2.207 Personal service companies and IR35 – The Government will introduce a package of measures to tackle avoidance through the use of personal service companies and to make the IR35 legislation easier to understand for those who are genuinely in business. This will include:

  • strengthening up specialist compliance teams to tackle avoidance of employment income
  • simplifying the way IR35 is administered
  • subject to consultation, requiring office holders/controlling persons who are integral to the running of an organisation to have PAYE and NICs deducted at source by the organisation by which they are engaged. (Finance Bill 2013)

Now this has obviously been inspired by the student loans agency, etc. saga of payments to companies by government departments.

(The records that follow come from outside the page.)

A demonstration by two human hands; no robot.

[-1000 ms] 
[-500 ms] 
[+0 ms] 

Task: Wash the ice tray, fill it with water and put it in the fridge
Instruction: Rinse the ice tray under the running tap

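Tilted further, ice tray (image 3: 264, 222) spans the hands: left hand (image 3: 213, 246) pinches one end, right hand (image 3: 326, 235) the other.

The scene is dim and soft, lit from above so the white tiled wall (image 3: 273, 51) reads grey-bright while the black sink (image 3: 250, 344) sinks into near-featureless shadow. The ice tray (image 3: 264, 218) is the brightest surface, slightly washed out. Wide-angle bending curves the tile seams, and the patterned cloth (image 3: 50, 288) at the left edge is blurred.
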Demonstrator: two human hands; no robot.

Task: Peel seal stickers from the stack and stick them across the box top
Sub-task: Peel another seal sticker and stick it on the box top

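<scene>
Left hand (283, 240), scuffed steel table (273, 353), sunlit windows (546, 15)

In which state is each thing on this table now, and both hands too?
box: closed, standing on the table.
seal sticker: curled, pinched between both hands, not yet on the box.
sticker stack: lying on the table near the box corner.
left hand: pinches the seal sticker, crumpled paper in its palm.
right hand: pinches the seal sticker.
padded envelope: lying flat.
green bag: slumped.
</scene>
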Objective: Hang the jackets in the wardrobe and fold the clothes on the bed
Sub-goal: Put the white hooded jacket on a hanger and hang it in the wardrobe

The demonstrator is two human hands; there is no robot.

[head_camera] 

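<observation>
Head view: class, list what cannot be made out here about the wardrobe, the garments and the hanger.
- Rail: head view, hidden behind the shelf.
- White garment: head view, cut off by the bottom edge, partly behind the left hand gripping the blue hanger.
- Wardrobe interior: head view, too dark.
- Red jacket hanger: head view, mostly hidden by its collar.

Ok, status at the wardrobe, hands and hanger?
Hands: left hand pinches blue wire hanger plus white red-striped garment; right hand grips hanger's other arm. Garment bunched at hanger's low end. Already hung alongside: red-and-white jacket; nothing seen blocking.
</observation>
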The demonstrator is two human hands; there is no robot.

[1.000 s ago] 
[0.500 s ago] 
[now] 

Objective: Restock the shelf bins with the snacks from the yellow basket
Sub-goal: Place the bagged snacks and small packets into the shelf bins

What they should do is to make it clear to government departments that they cannot do this sort of thing.

I have tried to understand what it says. The “organisation” here should be what in IR35 terms we would call the end client, and this would of course change the emphasis completely (and make everything really complicated). But I don’t think it is because those organisations will not have “controlling persons”. However I think the term “organisation” may be being used for both ends of the deal here (since the “engaging” organisation is not obviously the organisation in which X is an office-holder or controlling person), but it is not clear! In which case, it will make IR35 that much trickier and in need of serious reform.

Taxing child benefit

The child benefit approach is interesting in that it will presumably require the £50k+ earner to declare income which does not usually belong to him and which he may have no right to know about. That means more tax returns, as well.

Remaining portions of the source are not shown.